PROBLEM DESCRIPTION → Extract the data exactly, missing nothing.

DATASET CONTENT →
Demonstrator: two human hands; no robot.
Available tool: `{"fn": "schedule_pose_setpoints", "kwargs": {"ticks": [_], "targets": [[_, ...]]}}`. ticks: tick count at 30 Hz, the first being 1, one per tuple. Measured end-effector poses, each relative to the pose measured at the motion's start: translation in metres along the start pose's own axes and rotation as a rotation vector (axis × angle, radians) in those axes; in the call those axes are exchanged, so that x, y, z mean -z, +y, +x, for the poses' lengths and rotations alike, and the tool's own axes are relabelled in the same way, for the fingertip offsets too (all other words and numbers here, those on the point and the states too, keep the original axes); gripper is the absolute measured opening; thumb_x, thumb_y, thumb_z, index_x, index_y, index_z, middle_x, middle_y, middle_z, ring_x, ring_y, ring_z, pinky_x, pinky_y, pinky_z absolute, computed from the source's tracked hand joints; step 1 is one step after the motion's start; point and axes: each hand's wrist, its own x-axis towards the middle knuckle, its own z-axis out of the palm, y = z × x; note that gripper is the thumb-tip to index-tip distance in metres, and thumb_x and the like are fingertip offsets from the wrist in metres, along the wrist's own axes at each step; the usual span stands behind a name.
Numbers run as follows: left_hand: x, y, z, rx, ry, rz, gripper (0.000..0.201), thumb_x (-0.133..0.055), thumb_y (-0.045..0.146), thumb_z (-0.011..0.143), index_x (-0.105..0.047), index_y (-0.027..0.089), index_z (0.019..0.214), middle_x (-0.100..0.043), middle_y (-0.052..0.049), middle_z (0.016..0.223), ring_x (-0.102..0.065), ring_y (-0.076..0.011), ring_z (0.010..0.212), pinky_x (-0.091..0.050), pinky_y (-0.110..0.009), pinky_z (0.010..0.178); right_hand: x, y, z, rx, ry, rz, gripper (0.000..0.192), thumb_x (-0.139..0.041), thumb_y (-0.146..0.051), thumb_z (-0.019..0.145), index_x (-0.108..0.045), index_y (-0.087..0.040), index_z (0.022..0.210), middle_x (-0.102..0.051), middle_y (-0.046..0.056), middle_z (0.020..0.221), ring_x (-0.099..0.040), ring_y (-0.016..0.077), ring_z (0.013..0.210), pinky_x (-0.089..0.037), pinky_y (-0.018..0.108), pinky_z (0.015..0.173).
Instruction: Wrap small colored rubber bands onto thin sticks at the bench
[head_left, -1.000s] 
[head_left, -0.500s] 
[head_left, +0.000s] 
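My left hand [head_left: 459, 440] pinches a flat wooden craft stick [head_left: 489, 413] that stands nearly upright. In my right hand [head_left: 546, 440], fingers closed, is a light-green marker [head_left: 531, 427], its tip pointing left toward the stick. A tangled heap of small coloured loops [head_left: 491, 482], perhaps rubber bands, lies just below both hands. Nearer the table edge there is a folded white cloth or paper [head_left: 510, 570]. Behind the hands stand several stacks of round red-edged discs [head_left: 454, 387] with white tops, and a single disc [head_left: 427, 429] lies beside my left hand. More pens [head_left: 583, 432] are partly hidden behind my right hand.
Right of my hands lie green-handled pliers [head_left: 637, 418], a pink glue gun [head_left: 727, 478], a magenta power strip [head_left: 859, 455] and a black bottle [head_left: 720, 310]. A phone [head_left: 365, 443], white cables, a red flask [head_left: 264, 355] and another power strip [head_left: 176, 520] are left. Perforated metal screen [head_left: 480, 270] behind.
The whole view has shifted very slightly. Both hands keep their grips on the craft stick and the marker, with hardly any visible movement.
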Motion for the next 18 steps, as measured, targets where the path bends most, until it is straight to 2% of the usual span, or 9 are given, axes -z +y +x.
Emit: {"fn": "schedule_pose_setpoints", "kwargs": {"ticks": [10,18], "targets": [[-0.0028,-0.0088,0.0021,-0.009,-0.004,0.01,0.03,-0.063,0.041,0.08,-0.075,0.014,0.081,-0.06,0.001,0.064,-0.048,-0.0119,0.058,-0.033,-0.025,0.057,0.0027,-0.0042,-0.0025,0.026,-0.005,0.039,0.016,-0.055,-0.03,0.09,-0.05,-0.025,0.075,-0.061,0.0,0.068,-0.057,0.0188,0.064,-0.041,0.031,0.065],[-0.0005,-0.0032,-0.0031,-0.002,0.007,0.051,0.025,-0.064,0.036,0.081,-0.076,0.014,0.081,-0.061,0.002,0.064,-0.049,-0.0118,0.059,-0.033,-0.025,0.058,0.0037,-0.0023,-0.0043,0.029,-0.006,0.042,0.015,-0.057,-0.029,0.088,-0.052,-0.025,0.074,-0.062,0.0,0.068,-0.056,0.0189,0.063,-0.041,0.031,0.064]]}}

ANSWER FOR THE TASK →
Demonstrator: two human hands; no robot.
Available tool: `{"fn": "schedule_pose_setpoints", "kwargs": {"ticks": [_], "targets": [[_, ...]]}}`. ticks: tick count at 30 Hz, the first being 1, one per tuple. Measured end-effector poses, each relative to the pose measured at the motion's start: translation in metres along the start pose's own axes and rotation as a rotation vector (axis × angle, radians) in those axes; in the call those axes are exchanged, so that x, y, z mean -z, +y, +x, for the poses' lengths and rotations alike, and the tool's own axes are relabelled in the same way, for the fingertip offsets too (all other words and numbers here, those on the point and the states too, keep the original axes); gripper is the absolute measured opening; thumb_x, thumb_y, thumb_z, index_x, index_y, index_z, middle_x, middle_y, middle_z, ring_x, ring_y, ring_z, pinky_x, pinky_y, pinky_z absolute, computed from the source's tracked hand joints; step 1 is one step after the motion's start; point and axes: each hand's wrist, its own x-axis towards the middle knuckle, its own z-axis out of the palm, y = z × x; note that gripper is the thumb-tip to index-tip distance in metres, and thumb_x and the like are fingertip offsets from the wrist in metres, along the wrist's own axes at each step; the usual span stands behind a name.
Numbers run as follows: left_hand: x, y, z, rx, ry, rz, gripper (0.000..0.201), thumb_x (-0.133..0.055), thumb_y (-0.045..0.146), thumb_z (-0.011..0.143), index_x (-0.105..0.047), index_y (-0.027..0.089), index_z (0.019..0.214), middle_x (-0.100..0.043), middle_y (-0.052..0.049), middle_z (0.016..0.223), ring_x (-0.102..0.065), ring_y (-0.076..0.011), ring_z (0.010..0.212), pinky_x (-0.091..0.050), pinky_y (-0.110..0.009), pinky_z (0.010..0.178); right_hand: x, y, z, rx, ry, rz, gripper (0.000..0.192), thumb_x (-0.139..0.041), thumb_y (-0.146..0.051), thumb_z (-0.019..0.145), index_x (-0.108..0.045), index_y (-0.087..0.040), index_z (0.022..0.210), middle_x (-0.102..0.051), middle_y (-0.046..0.056), middle_z (0.020..0.221), ring_x (-0.099..0.040), ring_y (-0.016..0.077), ring_z (0.013..0.210), pinky_x (-0.089..0.037), pinky_y (-0.018..0.108), pinky_z (0.015..0.173).
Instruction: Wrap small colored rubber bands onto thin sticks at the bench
[head_left, -1.000s] 
[head_left, -0.500s] 
[head_left, +0.000s] 
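My left hand [head_left: 459, 440] pinches a flat wooden craft stick [head_left: 489, 413] that stands nearly upright. In my right hand [head_left: 546, 440], fingers closed, is a light-green marker [head_left: 531, 427], its tip pointing left toward the stick. A tangled heap of small coloured loops [head_left: 491, 482], perhaps rubber bands, lies just below both hands. Nearer the table edge there is a folded white cloth or paper [head_left: 510, 570]. Behind the hands stand several stacks of round red-edged discs [head_left: 454, 387] with white tops, and a single disc [head_left: 427, 429] lies beside my left hand. More pens [head_left: 583, 432] are partly hidden behind my right hand.
Right of my hands lie green-handled pliers [head_left: 637, 418], a pink glue gun [head_left: 727, 478], a magenta power strip [head_left: 859, 455] and a black bottle [head_left: 720, 310]. A phone [head_left: 365, 443], white cables, a red flask [head_left: 264, 355] and another power strip [head_left: 176, 520] are left. Perforated metal screen [head_left: 480, 270] behind.
The whole view has shifted very slightly. Both hands keep their grips on the craft stick and the marker, with hardly any visible movement.
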Motion for the next 18 steps, as measured, targets where the path bends most, until it is straight to 2% of the usual span, or 9 are given, axes -z +y +x.
Emit: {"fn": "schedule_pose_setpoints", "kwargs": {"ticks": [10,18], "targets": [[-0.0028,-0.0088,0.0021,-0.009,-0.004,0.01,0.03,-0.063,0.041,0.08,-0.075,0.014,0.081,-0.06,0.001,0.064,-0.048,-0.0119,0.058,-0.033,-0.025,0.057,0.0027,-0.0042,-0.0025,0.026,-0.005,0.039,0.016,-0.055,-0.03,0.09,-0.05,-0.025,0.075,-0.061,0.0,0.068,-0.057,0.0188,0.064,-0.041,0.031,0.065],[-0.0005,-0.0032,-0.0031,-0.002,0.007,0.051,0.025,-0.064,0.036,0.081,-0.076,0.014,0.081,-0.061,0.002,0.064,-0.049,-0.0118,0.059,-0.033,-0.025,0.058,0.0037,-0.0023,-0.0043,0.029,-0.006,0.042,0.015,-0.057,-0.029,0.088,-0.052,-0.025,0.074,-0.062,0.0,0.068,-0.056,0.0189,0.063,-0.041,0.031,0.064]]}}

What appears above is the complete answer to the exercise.